The German legal action is being co-ordinated by Ulfert Engels, a solicitor representing the 12 retailers in the process of contesting legal action brought by Benetton. The flamboyant Engels claims to be advising at least 50 Benetton retailers with up to 150 stores. The first case opened in the German town of Kassel last month but was adjourned until March 14.

In the Kassel case Benetton is suing Heinz Hartwich for non-payment of bills and he is countering with a demand for DM1m (ú425,000) to compensate for lost sales. Hartwich has also resigned as a Benetton stockist.

“Our tactic was to get Benetton to sue, otherwise we would have had to fight in an Italian court and we prefer to fight in Germany,” says Engels. “After the first six months of the ad campaign in 1991 turnover began to fall sharply, much faster than in other parts of the textile industry during the recession.

“At first, the retailers directed their thunder at the local agents but they failed to react. Benetton asked the agents to deal with retailer concerns but they told the company to do it itself. At this point the retailers were told that Oliviero Toscani (Benetton’s photographer) was the greatest designer in the world. The retailers tried to do some of their own advertising but could not fight the bad image,” claims Engels.

Clearly the disagreement between Benetton and its retailers goes deeper than creative tension over advertising strategy. But it has become an integral dimension of the legal battles.

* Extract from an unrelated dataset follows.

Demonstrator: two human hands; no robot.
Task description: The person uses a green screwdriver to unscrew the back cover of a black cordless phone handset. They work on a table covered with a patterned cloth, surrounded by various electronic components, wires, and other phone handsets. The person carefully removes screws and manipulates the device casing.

Benetton claims the retailers have lost money because of bad management. It has sought to deflect the importance of the legal battles by claiming that it is a victim of a “sensationalist media. The irony will not be lost on anybody who has seen the calculated way Benetton has used the media to gain maximum impact for its controversial campaigns. It points to other German retailers who are making money and claims that some of the rebels have poor financial records. But Benetton has never previously sued a retailer.

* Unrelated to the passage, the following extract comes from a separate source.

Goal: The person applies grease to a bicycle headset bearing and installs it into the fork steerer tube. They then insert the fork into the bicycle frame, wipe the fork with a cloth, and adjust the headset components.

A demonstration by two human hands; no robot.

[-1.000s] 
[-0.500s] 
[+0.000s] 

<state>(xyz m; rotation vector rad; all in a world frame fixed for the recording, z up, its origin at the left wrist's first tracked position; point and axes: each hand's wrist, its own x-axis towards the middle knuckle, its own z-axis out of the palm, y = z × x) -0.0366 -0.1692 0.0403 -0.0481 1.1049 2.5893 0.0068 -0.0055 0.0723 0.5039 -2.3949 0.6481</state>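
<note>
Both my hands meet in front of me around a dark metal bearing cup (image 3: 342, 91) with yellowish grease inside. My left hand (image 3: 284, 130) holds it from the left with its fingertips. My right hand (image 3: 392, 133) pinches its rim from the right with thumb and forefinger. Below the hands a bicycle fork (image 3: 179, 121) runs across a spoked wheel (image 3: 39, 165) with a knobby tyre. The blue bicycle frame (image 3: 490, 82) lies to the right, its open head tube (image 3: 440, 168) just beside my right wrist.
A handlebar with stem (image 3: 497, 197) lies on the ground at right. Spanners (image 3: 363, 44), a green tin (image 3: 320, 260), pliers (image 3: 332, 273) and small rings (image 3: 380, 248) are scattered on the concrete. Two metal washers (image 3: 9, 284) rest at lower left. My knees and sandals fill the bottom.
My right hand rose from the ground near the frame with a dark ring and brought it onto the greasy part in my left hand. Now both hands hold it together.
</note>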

“This is blackmail by media,” alleges Benetton spokeswoman Marina Galanti. “Last year was not brilliant for any retailer but to blame a global advertising campaign for local retailing difficulties is a nonsense. These people have refused to pay bills and we have been forced, as a last resort, to sue them.”

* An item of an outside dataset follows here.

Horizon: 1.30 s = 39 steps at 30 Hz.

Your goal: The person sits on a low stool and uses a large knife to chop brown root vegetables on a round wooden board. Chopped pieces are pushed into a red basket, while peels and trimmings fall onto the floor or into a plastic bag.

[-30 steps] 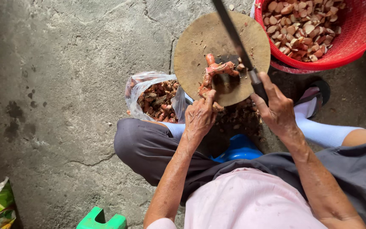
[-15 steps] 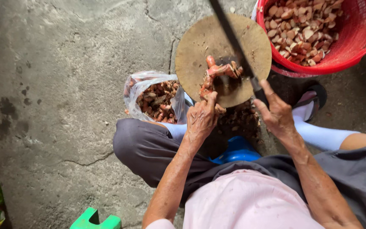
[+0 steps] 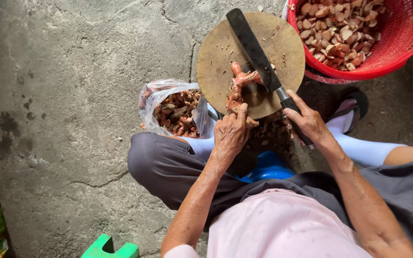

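Left hand [image 3: 230, 134] pinches root [image 3: 239, 88] – right hand's [image 3: 307, 122] grip hides cleaver [image 3: 254, 50] handle.

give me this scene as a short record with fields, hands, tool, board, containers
left hand: left hand pins a knobby reddish root on the board
right hand: right hand grips the handle of a dark cleaver, blade lying across the root
board: round wooden board on the concrete floor
containers: red basket of cut pieces upper right; clear plastic bag of roots left of the board
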Available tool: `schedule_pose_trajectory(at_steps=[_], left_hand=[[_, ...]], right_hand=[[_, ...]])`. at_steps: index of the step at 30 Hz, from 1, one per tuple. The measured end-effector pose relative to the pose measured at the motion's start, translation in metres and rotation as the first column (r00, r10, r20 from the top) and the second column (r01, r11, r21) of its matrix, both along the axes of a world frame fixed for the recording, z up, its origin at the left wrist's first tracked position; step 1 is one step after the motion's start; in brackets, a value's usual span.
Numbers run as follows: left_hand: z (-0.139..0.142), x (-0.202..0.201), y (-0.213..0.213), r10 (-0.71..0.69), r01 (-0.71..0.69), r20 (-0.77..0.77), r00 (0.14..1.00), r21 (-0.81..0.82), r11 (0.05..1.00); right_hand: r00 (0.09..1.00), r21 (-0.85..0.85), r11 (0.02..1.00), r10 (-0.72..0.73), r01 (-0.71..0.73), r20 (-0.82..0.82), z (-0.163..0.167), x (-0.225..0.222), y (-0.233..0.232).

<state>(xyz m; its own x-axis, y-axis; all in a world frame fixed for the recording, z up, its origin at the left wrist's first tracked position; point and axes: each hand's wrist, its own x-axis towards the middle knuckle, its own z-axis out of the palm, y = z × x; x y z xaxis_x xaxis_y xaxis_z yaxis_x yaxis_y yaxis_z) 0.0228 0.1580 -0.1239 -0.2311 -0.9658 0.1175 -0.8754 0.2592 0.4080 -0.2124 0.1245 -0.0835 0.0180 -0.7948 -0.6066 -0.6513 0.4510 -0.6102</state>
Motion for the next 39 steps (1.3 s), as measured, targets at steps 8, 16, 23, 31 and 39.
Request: schedule_pose_trajectory(at_steps=[8,16,23,31,39], left_hand=[[0.000,0.001,0.002,0.021,-0.021,0.005,1.000,-0.025,0.999],[-0.008,-0.004,0.005,0.022,-0.016,0.101,0.995,-0.066,0.998],[-0.018,-0.006,0.009,0.018,-0.009,0.095,0.995,-0.093,0.996],[-0.021,-0.007,0.009,0.025,-0.006,0.194,0.981,-0.099,0.995],[-0.027,-0.011,0.012,0.012,0.004,0.200,0.980,-0.077,0.997]], right_hand=[[0.986,-0.756,0.635,0.150,-0.155,-0.077,0.000,0.005,0.023],[0.932,-0.679,0.640,0.282,-0.360,-0.228,-0.048,0.001,0.011],[0.977,-0.734,0.662,0.215,-0.153,-0.009,-0.013,-0.007,0.019],[0.913,-0.432,0.820,0.243,-0.374,-0.329,-0.027,0.014,0.007],[0.986,-0.755,0.643,0.163,-0.126,-0.025,-0.007,0.000,0.015]])
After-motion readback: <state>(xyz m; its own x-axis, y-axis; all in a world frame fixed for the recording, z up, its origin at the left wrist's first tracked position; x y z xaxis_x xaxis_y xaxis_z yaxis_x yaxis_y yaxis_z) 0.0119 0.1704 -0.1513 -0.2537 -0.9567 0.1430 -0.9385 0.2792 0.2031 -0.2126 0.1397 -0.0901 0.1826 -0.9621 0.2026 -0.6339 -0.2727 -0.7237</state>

Benetton wants to perceive the German legal actions as a little local difficulty but the rebels represent a serious threat in its biggest export market. Retailers in France, Italy, the Netherlands and Spain are also said to be watching the case very closely. The Benetton Retailers Interest Group (BRIG) is co-ordinating the pan-European effort against the manufacturer. Its spokes-man, Georg Schumacher, claims to have been sworn to secrecy about cases settled out-of-court between Benetton and retailers.

The review of advertising has come too late to bridge the gap between the retailers and the manufacturer. That will be re-solved over the next two months in German and possibly French, Spanish and Italian courts. The issue of the future direction of Benetton’s advertising strategy will take much longer.

“It should at least pull the plug on the more controversial ads,” says Dr Ian Evans, a senior lecturer in marketing. Evans wrote a report on the effectiveness of Benetton’s advertising in 1993 and found that it was not. “At the most simple level if the advertising does not sell the product then what is it doing?”

There are a substantial number of Benetton retailers asking the same question.